Что моего отца нет в живых, я тогда уже знал. Помню — мартовским вечером возвращался с работы, солнце только что опустилось в сосняк за райцентром, и придавленное холодной синевой алое зарево уходило за край земли. Днями таяло, оголились обращенные на юг скаты тесовых крыш, осели побитые капелью сугробы у завалин, а к вечеру вновь вместе с тенями наползала стынь. Веру Борскую я увидел в переулке. До ссылки мы жили в далеком отсюда Кивиыли, отцы наши работали на одном заводе, а теперь она со старшим братом и матерью обиталась в Волково. Повязанная полушалком, в пальтишке, из которого выросла за два года, с узелком в руке, увидела меня и остановилась. Я обрадовался ей, спросил, зачем пришла? Она сказала, что принесла продать какие-то вещи, а ночует в семье, где ее знают и пускают на ночлег. Отвечала односложно, а когда я уже собрался идти своей дорогой, посмотрела на меня долгим взглядом и тихо сказала, что одной из ссыльных женщин пришло в Волково письмо от мужа...
Мы ничего не знали о своих отцах — где они, что с ними, это было первое письмо „оттуда".
— Их тогда увезли в лагерь, — сказала Вера. — Мой папа жив, а многие умерли... И твой, кажется... умер.
Помню сгущавшуюся синь неба, сиреневые тени, удаляющиеся шаги... Я побежал за ней, догнал, цепляясь за последнюю соломинку:
— Кажется? Или...
Она посмотрела на меня и ничего не ответила.
Багровела кровавая полоса заката, стыл фиолетовый снег, удалялись шаги.
Назавтра я пришел на работу, когда еще никого в бухгалтерии не было. Сидел один и с мучительной тоской думал об отце. Травленный газами на мировой войне, больной — сколько он еще прожил после того, как его разлучили с нами? Как умирал? Лишь шестнадцать лет спустя я узнаю, что он умер еще в ноябре сорок первого, раньше, чем скончались мама и Светлана. А еще через год мне сообщат, что был он привлечен к уголовной ответственности необоснованно и „за отсутствие в его действиях состава преступления дело на него прекращено". Буду я тогда уже взрослый и будут у меня уже свои дети.
А в сорок втором, в пустой бухгалтерии я сидел, уронив голову на руки, и виделся мне отец, бледный, со страдальческой улыбкой...
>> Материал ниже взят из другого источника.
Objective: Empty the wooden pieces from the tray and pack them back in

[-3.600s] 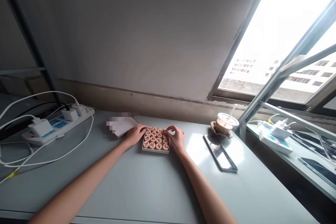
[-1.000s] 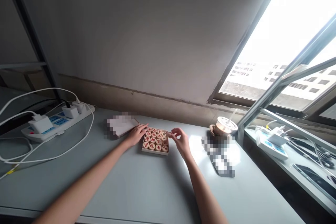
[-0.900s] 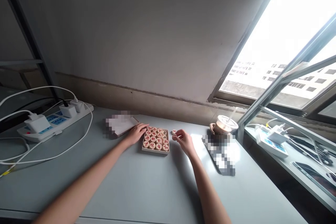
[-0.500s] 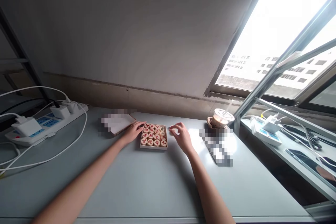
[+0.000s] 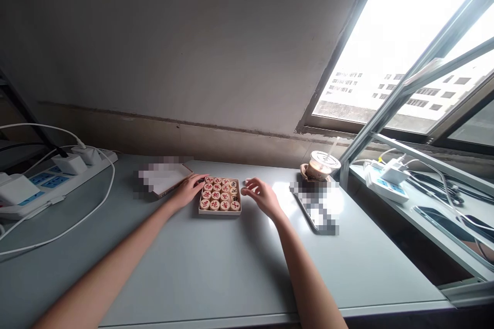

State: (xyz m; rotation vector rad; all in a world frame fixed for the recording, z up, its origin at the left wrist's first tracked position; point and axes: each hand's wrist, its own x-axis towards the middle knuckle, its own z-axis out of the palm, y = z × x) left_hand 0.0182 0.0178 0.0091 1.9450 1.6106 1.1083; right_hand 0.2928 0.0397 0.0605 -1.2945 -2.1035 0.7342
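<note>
1. While the left hand (image 5: pixel 188 188) rests its extended fingers on the left rim of the open box (image 5: pixel 219 213), the right hand (image 5: pixel 263 196) is curled just beside the right rim; whether it grips anything cannot be told.
2. Box: on the grey, smooth desk (image 5: pixel 193 272), between the hands; pale, shallow, square. Contents: round wooden pieces (image 5: pixel 225 196) in rows, marked with red characters, some black at right.
3. Loose piece (image 5: pixel 247 181): behind the right fingers, partly hidden.
4. Adjacent left: shallow lid (image 5: pixel 168 177), partly pixelated.
5. Right: translucent cup (image 5: pixel 319 168) with straw.
</note>
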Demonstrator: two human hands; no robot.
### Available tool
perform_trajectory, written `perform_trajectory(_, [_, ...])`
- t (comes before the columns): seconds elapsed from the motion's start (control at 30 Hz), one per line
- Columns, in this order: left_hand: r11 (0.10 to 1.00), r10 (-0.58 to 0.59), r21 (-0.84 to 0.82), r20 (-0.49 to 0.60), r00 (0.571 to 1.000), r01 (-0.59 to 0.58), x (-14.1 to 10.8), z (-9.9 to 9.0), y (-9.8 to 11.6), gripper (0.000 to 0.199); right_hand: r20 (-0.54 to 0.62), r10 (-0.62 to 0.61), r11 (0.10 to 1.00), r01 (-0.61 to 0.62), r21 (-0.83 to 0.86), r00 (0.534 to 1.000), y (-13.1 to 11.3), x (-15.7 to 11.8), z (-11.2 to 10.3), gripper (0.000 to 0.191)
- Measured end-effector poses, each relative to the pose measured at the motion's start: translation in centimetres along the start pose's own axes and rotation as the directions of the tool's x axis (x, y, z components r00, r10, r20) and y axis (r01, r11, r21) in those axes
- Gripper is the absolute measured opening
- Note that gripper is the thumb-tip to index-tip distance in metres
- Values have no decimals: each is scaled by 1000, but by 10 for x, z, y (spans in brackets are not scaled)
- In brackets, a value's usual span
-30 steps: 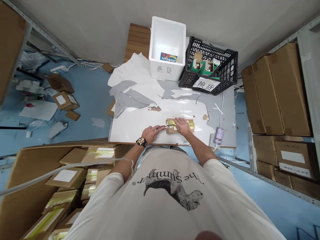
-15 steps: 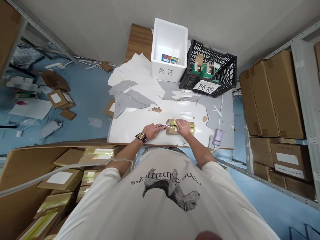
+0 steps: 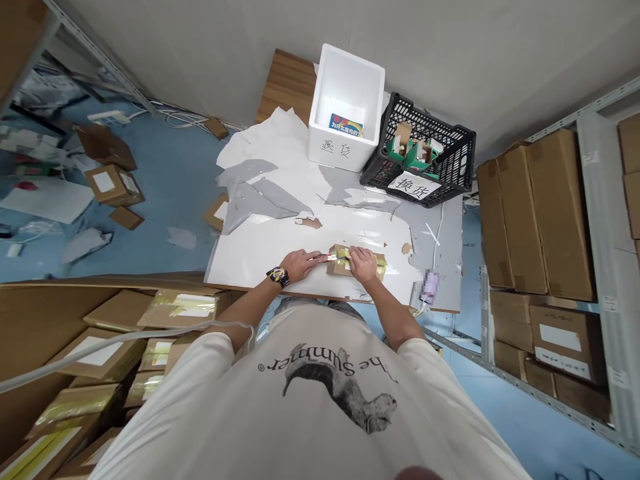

Приходили и усаживались за столы работники бухгалтерии, отодвигали стулья, выдвигали ящики столов...
— Что с тобой? — спросил кто-то.
— Отец умер.
От того, что я произнес это вслух, щемящая жалость к нему прорвалась наружу, и я заплакал, уткнувшись лицом в рукав.
— Поплачь, — произнес кто-то. — Поплачь...
Не счесть было смертей в войну, но различны смерти — на фронте или в лагере. Я плакал по умершему в лагере, я был изгоем. Тогда я еще не знал, как много людей погибло в лагерях. Но разве от этого легче?
Сухо, дробно стучали костяшки конторских счетов.
Что можно было сказать мне в утешение? Что?
— Поплачь...
Разные люди работали в бухгалтерии, по-разному существовавшие и переживавшие то время: нервная, часто приходившая на работу заплаканной Аня Луговская, деятельная активистка Зоя Ковакина, чопорная москвичка Нехлюдова, униженная Фрумкина, хорошенькая Лиза Зайдман, общительная, читавшая вслух приходившие ей с фронта письма Виктория, сутулый старик Скубаев, страдающий водянкой Чарыма... Помню многих других. С некоторыми я проработал до конца войны, кто-то перешел в другие учреждения, кто-то уехал из Нового Васюгана до победного сорок пятого.